跳转至

使用 send() 和 return 来实现一个解析器

Note

标题:Exammple using send() and return-with-value to implement a parser
链接:https://www.csse.canterbury.ac.nz/greg.ewing/python/yield-from/yf_current/Examples/Parser/parser.txt
作者:Gregory Ewing

PEP 380 中提出了委派子生成器的新语法 yield from <expr>,允许生成器将其部分操作委派给另一个生成器。这篇文章是其附加资料中的一篇示例。

我将开发两个版本的简单 XML 解析器,第一个版本为拉取模式(pull mode),将使用现有的 Python 功能实现,拉取模式(pull mode)是指扫描器是一个生成器,解析器是一个递归函数的集合,在递归过程中拉取它所需处理的 token。

I'm going to develop two versions of a simple XML parser. The first version will use current Python facilities to do it in "pull" mode, where the scanner is a generator and the parser is a set of recursive functions that pull tokens out of it as needed.

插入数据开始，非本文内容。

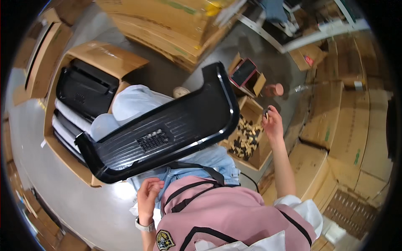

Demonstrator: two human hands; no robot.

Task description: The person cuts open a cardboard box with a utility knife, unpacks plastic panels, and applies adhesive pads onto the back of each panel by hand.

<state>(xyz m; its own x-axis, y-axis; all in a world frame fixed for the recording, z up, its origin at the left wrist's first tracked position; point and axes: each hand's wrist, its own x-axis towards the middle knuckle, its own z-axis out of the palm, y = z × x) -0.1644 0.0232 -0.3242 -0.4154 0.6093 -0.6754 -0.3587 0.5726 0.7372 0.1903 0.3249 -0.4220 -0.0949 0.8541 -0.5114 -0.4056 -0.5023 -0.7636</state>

第二个版本与第一个版本结构相反,为推送模式(push mode),这个版本中,扫描器作为一个外围的循环,解析器为一个生成器负责解析 token 并推送到外围的循环中。使用 yield from,解析器的代码和第一个版本近乎相同,主要的不同在于一些函数被 yield from 语句替代。

The second version will turn it around so that it operates in "push" mode, with the scanner being an outer loop, and the parser being a generator that gets tokens pushed into it using "push". Using yield-from, it will be seen that the parser code is almost identical to the first version, the main difference being that some function calls are replaced by yield-from statements.

版本一 拉取模式,递归函数

Version 1 - Pull-mode, recursive functions

我们先写一个扫描器并用一些测试数据运行一下。

First, let's write a scanner and set it to work on some test data.

import re
pat = re.compile(r"(\S+)|(<[^>]*>)")

def scanner(text):
    for m in pat.finditer(text):
        token = m.group(0)
        print "Feeding:", repr(token)
        yield token
        yield None # to signal EOF

text = "<foo> This is a <b> foo file </b> you know. </foo>"
token_stream = scanner(text)

这里我使用全局变量 token_stream 来保存 tokens,它也可以作为参数传递给解析函数,这样做的好处是可以更好地显示与其他版本的对称性。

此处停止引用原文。